Example usage of the Valuation Engine

This demonstrates how to use the comprehensive valuation engine to value stocks
using multiple models (DCF, DDM, P/E Multiple, etc.)
"""

import asyncio
from src.core.valuation_engine import ValuationEngine, ValuationAssumptions, DCFAssumptions


async def basic_valuation_example():
    """Basic valuation example with default assumptions"""
    print("=" * 60)
    print("BASIC VALUATION EXAMPLE")
    print("=" * 60)

    ticker = "AAPL"

    async with ValuationEngine() as engine:
        # Run comprehensive valuation
        result = await engine.value_stock(ticker)

        # Print results
        print(f"\n{'='*60}")
        print(f"VALUATION RESULTS FOR {ticker}")
        print(f"{'='*60}")
        print(f"\nCurrent Price: ${result.current_price:.2f}")

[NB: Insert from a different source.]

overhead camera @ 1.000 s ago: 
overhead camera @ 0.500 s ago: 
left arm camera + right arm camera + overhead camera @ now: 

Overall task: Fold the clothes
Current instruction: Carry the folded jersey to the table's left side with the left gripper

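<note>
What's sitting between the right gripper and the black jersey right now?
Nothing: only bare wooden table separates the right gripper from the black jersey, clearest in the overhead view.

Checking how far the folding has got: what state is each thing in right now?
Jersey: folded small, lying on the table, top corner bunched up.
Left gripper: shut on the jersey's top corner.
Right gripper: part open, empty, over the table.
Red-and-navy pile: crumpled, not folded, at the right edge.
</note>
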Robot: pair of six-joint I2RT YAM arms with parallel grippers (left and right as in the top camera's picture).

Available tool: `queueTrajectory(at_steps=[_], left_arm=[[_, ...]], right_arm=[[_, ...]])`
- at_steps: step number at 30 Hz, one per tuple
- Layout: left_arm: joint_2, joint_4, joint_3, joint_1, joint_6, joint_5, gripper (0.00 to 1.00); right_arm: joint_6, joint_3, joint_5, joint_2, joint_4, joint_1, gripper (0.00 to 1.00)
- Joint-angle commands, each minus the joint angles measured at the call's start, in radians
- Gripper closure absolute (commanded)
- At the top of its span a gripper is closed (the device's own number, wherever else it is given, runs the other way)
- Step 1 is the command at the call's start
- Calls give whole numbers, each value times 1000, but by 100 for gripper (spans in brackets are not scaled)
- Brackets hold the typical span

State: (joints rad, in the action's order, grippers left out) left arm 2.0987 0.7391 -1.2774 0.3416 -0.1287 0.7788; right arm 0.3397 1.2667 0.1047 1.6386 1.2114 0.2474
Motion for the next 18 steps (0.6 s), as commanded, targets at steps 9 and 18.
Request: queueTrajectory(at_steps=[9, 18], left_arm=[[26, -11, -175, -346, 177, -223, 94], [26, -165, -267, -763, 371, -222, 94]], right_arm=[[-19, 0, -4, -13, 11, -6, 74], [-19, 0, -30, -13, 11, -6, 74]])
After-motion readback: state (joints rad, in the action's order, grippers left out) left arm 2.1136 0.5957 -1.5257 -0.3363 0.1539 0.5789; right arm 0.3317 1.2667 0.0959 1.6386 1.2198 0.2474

        if result.weighted_fair_value:
            print(f"Weighted Fair Value: ${result.weighted_fair_value:.2f}")
            print(f"Upside/Downside: {result.upside_downside:+.1f}%")

        print(f"\nFair Value Range:")
        print(f"  Pessimistic (P10): ${result.percentile_10:.2f}")
        print(f"  Base Case (P50):   ${result.percentile_50:.2f}")
        print(f"  Optimistic (P90):  ${result.percentile_90:.2f}")

        print(f"\nModels Used: {result.valid_models_count}")
        print(f"Total Confidence: {result.total_confidence:.2f}")

        print(f"\n{'='*60}")
        print("INDIVIDUAL MODEL RESULTS")
        print(f"{'='*60}")

        for model, valuation_result in result.model_results.items():
            if valuation_result.is_valid:
                print(f"\n{model.value.upper()}:")
                print(f"  Fair Value: ${valuation_result.fair_value_per_share:.2f}")
                print(f"  Confidence: {valuation_result.confidence:.2f}")
                if valuation_result.assumptions:
                    print(f"  Assumptions: {valuation_result.assumptions}")
            else:
                print(f"\n{model.value.upper()}: FAILED")
                print(f"  Error: {valuation_result.error}")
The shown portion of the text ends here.